Work to complete :: Only a number is wanted here: the count of lines in the data below where the string "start" occurs.

Source material ::
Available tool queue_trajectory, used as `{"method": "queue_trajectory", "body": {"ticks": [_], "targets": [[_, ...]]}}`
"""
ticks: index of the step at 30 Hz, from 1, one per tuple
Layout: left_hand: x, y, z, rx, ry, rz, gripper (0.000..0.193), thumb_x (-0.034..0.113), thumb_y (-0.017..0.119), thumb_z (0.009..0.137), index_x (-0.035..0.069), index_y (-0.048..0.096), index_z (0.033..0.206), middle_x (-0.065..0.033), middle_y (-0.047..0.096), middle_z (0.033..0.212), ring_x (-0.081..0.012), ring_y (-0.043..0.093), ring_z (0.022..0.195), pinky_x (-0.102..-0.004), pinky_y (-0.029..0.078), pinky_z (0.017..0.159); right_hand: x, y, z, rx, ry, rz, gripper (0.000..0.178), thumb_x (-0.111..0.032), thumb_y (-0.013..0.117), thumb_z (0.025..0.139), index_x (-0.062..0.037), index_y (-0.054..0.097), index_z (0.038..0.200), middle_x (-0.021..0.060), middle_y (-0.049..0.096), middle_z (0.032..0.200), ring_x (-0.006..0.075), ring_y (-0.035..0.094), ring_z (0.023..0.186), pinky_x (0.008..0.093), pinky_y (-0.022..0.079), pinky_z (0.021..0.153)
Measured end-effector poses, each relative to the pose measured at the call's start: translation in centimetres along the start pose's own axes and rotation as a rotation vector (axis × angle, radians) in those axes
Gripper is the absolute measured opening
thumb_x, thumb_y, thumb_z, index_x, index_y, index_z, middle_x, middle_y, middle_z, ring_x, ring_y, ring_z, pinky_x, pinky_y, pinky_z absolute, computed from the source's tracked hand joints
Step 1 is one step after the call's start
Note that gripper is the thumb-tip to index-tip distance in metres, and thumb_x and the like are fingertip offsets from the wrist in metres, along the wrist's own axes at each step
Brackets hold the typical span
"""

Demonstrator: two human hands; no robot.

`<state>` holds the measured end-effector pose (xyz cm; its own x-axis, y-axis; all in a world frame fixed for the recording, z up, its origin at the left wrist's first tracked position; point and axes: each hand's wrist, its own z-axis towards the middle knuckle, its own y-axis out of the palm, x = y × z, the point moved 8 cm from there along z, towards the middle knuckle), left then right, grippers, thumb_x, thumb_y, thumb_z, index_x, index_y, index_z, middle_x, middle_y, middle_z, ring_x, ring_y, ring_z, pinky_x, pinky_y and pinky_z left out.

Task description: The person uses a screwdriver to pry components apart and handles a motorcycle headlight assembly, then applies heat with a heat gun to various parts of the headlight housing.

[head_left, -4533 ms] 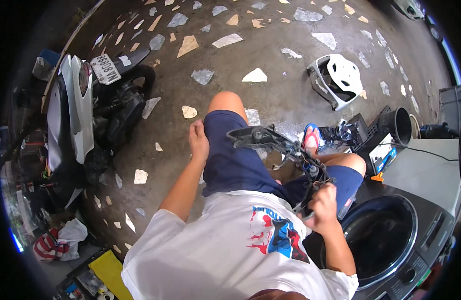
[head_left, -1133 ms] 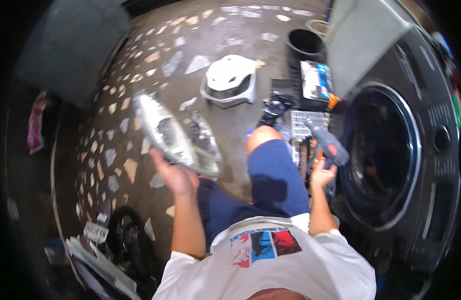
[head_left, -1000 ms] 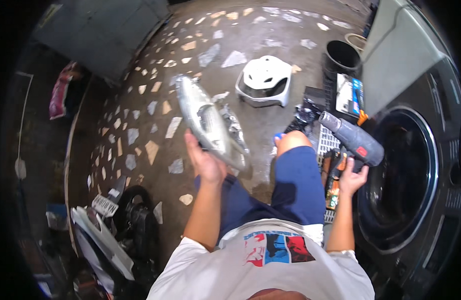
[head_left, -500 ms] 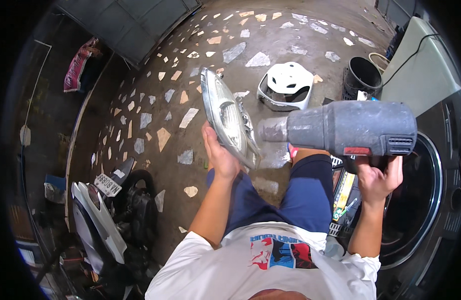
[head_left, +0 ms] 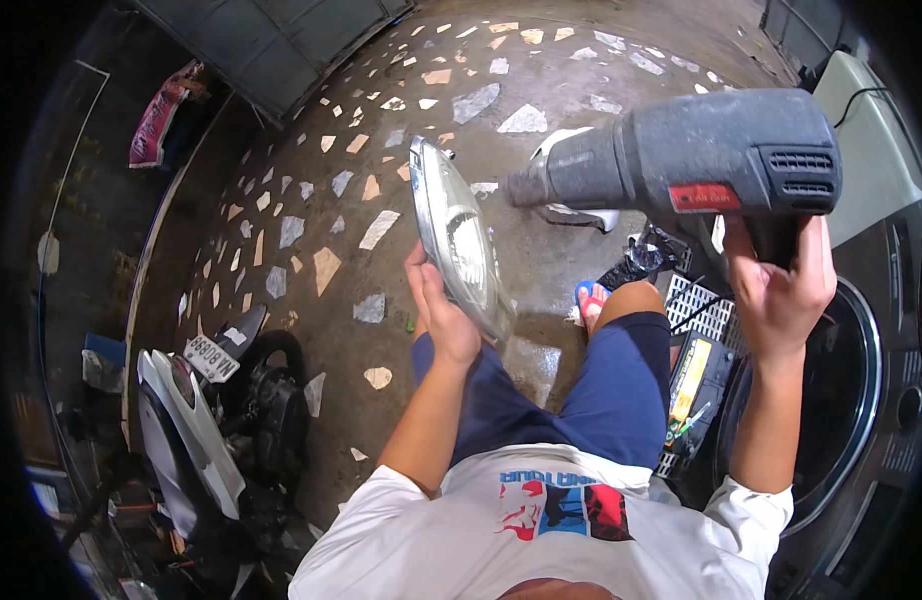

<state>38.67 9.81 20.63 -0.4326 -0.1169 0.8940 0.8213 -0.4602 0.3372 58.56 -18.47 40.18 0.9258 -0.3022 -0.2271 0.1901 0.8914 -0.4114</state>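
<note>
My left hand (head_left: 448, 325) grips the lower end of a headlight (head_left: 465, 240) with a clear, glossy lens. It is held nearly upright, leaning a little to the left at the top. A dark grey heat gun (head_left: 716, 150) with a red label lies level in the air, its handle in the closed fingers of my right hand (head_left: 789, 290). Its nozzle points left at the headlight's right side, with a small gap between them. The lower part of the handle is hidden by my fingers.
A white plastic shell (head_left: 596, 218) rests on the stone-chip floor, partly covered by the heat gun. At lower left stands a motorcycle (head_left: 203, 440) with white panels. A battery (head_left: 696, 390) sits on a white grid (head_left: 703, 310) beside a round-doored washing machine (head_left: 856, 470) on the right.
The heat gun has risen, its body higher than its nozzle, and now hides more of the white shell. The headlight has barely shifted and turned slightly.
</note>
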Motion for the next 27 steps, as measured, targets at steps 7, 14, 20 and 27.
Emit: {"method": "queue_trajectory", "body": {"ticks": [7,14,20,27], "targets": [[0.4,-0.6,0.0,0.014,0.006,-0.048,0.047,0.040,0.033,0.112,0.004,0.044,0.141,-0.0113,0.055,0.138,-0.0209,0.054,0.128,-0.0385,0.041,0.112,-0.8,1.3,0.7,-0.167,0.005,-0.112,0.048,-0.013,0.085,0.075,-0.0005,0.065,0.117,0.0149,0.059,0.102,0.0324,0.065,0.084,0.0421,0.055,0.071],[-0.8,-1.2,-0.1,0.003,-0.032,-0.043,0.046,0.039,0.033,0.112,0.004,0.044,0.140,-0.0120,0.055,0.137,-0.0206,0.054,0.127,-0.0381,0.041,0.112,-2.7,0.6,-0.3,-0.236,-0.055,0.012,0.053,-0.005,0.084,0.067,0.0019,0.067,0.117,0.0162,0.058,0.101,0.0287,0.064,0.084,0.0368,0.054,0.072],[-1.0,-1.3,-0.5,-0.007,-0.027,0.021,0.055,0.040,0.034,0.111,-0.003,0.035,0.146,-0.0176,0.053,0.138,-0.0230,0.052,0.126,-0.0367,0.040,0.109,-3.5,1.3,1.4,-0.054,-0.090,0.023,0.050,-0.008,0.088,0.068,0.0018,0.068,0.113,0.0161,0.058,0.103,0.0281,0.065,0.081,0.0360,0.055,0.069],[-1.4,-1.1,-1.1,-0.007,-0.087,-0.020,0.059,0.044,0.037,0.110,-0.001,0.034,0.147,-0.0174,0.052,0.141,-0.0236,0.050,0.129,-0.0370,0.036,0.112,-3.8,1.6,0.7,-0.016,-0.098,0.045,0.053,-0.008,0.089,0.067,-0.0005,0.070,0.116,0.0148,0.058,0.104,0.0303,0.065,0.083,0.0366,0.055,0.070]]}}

Solution for this problem :: 2